Examples of things NOT to say to me:
“Ugh, I’m sorry. It’ll happen!”
“You’re so great; you’re gonna meet someone!”
“I’m sure it gets lonely sometimes.”
Nope. Don’t need this. Bye.
Calling me “picky.”
Ugh. I never realized I hated the word “picky” until I became a Single Lady and had that stupid word slung at me a gazillion times. The truth is, if I walked around telling people that I wouldn’t date a man unless he had the face of Ryan Gosling, the body of Channing Tatum, the personality of Jimmy Fallon and the bank account of Mark Cuban, I deserve to be single forever and die alone (however let’s keep it 100 here – I would *totally* date that dude).
But in all seriousness, there’s nothing wrong with a woman who knows what she wants – or should I say, doesn’t want. I’ve met guys that I didn’t vibe with whether it was a personality thing or a chemistry thing and get really pissed when friends conclude that I’m “soooo picky” if I don’t feel a connection with someone. I’m not dating male models over here, so please reserve your judgment and refrain from telling me I’m PICKY just because I’m not into someone.
Giving me unsolicited and contradicting advice.
If I tell people I’m not dating anyone, they automatically become a dating/relationship expert and tell me exactly what I need to do, where I need to go and what I need to say in order to land a man. Uh, thanks? I’m a grown woman and I know how this all works by now, and I can definitely do without the two most popular words of advice and encouragement that absolutely cancel each other out:
“You just have to put yourself out there!”
“It’ll happen when you’re not looking!”
Wanting to meet people I just started seeing.
I get it; some married folk have been out of the game a while and don’t understand how daunting, weird and complicated dating can be. But if I’ve gone out with a dude three times and don’t even know his middle name, I don’t need to bring him to your Labor Day BBQ. I’m not bringing him as my “plus one” to your birthday party and he’s not attending board game night at your house next weekend.
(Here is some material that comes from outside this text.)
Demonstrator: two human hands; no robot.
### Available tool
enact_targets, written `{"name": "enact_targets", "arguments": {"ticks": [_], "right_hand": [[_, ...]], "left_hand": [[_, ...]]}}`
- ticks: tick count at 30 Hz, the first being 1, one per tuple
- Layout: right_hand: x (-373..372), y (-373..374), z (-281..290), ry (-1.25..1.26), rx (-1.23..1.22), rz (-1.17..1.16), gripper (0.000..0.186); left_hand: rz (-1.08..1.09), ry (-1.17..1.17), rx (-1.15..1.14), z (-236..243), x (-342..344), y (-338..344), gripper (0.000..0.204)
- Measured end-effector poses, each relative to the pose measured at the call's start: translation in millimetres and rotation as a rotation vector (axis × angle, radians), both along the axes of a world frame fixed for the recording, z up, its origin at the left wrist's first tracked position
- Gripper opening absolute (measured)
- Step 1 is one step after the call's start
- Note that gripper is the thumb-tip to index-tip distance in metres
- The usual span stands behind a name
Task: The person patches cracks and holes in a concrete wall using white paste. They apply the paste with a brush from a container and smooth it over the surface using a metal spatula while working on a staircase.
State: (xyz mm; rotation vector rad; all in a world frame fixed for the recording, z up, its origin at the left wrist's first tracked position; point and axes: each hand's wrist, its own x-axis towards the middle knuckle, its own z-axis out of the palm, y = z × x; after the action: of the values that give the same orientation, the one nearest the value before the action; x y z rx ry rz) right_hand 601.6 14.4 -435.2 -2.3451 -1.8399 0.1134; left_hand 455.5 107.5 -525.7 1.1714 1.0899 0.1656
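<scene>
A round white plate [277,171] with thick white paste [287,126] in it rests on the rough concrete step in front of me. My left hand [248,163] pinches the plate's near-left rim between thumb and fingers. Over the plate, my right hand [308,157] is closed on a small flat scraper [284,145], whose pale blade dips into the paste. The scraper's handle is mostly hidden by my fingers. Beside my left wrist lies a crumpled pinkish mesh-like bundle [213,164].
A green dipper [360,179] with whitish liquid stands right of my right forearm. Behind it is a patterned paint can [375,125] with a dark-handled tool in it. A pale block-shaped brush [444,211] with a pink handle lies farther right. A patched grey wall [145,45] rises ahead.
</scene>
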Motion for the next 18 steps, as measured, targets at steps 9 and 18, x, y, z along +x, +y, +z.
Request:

Not yet, anyway. Why? Because it’s new. I’m not bringing every Tom, Dick and Larry I meet around my friends because I’ve learned in the past two years that sometimes these casual dating scenarios can end very abruptly and I don’t need to introduce you to someone until it feels right and like a real thing.
yeahhhh, that guy I brought to your housewarming party yesterday? we’re not seeing each other anymore.
The “But don’t you want _____” comments.
“But don’t you want to get married?” “But don’t you want kids?” Even if I did want those things, those aren’t reasons to date people. I never really imagined I’d be almost 33-years-old and single especially since I serial dated and was in long-term relationships throughout my 20s, but alas…here we are. I don’t need the added guilt and pressure about my situation and I’m certainly not rushing or settling with a person for the sole purpose of having a wedding or popping out some kids. If those things aren’t in the cards for me, I’ve come to accept and be OK with that.
Please understand that I don’t mean to sound bitter or unappreciative and I’m fully aware that a lot of these comments are coming from a good place. The truth is I’m still trying to navigate this ship on my own and I really truly believe that I needed to experience fully being on my own before I ever settle down again… correction: IF I ever settle down again. I love all of my friends and family and am thankful for the times they’ve been there for me during dating and single life fiascoes, but just know one thing: I’m doing just fine.
That being said, call me “picky” again and I’m gonna karate chop you in the throat.
Single peeps: what are some comments you’re tired of hearing from others?